Last year the Graziers of High Blakey Moor applied to the Secretary of State for Environment, Food and Rural Affairs, via the Planning Inspectorate, for consent to fence the common. Westerdale Common is grazed by sheep and managed for grouse, and the fence was allegedly to prevent sheep straying. The fence would have been on open country between Danby and Rosedale. The minister’s consent is needed for works on common land.
We objected because the fence would be an eyesore in the national park and would exclude walkers and riders from the land where they have the right to go.
The landowner, British Horse Society, Ramblers, North York Moors National Park Authority, Natural England, Historic England and Danby Group Parish Council were among those who expressed concerns.

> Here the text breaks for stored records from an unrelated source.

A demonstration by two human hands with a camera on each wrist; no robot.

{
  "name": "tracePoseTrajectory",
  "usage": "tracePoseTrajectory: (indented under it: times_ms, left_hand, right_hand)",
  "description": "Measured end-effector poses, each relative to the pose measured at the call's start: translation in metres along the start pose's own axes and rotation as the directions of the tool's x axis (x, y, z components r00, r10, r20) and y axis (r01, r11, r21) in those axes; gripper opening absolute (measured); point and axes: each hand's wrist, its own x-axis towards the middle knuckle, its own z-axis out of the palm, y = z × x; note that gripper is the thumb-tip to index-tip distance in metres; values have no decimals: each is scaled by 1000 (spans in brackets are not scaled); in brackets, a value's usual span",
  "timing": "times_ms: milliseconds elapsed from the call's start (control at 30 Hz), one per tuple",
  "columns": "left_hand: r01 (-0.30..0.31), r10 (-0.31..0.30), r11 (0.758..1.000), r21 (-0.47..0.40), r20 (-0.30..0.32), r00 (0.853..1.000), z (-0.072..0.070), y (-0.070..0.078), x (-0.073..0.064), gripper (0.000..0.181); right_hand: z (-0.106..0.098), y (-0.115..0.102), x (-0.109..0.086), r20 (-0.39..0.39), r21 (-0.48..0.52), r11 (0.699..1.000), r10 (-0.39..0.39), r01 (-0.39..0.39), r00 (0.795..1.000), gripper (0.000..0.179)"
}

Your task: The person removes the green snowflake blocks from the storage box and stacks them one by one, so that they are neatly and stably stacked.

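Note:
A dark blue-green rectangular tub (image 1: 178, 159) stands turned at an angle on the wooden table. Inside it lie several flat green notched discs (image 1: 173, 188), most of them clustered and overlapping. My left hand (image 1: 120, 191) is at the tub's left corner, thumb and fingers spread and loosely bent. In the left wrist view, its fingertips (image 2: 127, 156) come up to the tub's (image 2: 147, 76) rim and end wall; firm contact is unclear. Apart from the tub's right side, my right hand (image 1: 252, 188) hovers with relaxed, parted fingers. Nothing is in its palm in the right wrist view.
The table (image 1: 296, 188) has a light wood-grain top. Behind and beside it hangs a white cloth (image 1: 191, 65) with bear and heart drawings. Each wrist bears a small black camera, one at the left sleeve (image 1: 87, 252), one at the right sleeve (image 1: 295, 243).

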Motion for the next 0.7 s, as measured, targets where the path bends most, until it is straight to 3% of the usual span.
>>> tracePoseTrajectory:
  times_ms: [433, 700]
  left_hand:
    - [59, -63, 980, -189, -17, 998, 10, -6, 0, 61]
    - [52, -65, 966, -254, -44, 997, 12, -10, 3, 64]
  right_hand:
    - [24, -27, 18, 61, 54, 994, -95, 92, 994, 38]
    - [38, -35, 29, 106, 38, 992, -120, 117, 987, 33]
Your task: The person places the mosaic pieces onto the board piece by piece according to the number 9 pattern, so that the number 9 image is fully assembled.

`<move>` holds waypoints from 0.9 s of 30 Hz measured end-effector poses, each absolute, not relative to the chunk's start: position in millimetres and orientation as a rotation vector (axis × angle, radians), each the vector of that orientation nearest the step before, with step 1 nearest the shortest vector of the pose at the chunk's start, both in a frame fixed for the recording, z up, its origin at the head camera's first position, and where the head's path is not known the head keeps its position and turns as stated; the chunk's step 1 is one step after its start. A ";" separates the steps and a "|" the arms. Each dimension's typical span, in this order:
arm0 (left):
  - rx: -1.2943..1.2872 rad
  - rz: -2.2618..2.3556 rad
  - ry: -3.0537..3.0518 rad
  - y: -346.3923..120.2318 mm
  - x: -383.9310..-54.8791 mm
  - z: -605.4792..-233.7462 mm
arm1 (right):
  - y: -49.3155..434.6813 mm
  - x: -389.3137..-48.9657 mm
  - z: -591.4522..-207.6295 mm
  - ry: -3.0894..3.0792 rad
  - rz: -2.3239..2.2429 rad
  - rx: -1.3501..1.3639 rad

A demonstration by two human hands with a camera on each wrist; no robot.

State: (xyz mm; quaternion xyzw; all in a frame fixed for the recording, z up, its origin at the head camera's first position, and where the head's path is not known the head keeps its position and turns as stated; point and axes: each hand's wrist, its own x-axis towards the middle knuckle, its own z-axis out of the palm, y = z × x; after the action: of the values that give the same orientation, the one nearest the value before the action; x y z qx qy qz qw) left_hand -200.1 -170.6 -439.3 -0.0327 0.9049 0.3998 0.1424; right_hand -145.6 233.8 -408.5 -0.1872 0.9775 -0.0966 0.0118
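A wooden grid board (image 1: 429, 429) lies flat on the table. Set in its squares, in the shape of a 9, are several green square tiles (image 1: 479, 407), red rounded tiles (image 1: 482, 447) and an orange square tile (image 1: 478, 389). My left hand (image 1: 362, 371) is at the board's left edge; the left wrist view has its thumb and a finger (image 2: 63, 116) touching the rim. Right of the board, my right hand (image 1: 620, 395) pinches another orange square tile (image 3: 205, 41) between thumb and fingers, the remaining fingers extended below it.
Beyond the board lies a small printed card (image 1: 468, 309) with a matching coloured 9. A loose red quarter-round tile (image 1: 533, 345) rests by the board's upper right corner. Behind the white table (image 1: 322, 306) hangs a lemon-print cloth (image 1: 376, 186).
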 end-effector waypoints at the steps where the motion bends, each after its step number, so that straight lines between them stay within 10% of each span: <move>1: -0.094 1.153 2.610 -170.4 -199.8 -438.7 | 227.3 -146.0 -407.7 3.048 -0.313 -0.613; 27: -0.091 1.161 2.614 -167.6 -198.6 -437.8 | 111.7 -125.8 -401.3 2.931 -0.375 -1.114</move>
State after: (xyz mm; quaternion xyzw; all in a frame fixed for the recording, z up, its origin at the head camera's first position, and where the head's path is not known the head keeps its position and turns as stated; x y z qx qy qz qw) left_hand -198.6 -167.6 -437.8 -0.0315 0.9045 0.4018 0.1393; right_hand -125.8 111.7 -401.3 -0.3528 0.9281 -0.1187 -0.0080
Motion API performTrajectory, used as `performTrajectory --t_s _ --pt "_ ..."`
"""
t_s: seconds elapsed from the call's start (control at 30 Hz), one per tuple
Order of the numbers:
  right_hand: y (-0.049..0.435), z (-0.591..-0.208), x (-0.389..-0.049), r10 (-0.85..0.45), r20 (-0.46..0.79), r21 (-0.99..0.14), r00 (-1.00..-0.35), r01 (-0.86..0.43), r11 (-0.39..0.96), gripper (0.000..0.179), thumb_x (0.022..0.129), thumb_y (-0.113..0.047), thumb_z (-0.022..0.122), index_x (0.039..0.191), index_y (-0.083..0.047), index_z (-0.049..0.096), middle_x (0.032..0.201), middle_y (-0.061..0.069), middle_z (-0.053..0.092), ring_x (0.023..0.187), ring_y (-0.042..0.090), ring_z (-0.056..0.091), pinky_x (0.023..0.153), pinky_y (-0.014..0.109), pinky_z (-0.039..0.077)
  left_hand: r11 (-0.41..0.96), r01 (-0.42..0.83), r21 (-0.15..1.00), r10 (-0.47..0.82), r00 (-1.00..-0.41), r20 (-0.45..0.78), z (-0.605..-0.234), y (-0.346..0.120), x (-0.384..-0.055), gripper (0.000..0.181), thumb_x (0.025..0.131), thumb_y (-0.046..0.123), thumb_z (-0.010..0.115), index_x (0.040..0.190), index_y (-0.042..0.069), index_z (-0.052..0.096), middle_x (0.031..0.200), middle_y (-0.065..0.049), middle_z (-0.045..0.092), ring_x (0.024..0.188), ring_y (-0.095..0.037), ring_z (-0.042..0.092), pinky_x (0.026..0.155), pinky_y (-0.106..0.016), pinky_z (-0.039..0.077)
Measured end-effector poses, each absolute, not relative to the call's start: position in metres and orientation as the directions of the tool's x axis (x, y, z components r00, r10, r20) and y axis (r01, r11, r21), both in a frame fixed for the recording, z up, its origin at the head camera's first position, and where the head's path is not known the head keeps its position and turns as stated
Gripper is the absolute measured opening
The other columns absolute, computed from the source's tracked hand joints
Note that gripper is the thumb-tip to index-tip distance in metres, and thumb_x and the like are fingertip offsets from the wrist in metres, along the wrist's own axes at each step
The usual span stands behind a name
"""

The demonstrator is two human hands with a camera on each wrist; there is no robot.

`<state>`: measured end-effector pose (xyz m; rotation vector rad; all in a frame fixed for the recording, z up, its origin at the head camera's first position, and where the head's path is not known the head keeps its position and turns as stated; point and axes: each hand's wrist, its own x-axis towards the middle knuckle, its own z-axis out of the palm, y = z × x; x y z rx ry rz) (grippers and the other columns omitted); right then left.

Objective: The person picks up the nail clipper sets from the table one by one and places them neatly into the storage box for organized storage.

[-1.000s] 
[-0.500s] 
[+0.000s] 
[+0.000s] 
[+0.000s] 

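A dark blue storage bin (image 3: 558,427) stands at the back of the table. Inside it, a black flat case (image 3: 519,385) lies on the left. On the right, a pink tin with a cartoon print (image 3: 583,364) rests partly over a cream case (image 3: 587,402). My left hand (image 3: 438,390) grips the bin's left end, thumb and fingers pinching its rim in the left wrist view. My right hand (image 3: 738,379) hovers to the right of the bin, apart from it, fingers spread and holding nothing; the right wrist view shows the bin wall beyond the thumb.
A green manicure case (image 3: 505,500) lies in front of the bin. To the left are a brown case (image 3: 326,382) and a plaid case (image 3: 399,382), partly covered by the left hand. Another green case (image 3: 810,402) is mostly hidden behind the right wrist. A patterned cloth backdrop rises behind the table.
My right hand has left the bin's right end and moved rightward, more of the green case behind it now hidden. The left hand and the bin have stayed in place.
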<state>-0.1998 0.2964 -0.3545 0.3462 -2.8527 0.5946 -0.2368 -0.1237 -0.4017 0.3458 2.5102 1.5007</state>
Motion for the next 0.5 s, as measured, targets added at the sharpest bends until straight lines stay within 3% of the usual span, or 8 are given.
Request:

The planning inspector, Susan Doran, rejected the application. She considered that there were no potential benefits to nature conservation, and that the fencing would be visible in the open landscape. She believed that the graziers should follow the usual practice of hefting the sheep so that they remain in particular areas, with traffic management to reduce speeding along Blakey Road which runs across the common.
She concluded that the fence ‘would have a significantly detrimental effect on the character and openness of Westerdale Common’ and that the application ‘lacks factual evidence to support the reasons given for it’.
We are delighted with this outcome. We believe the fence would have been a physical and psychological barrier to walkers and riders and inappropriate across open country in a national park.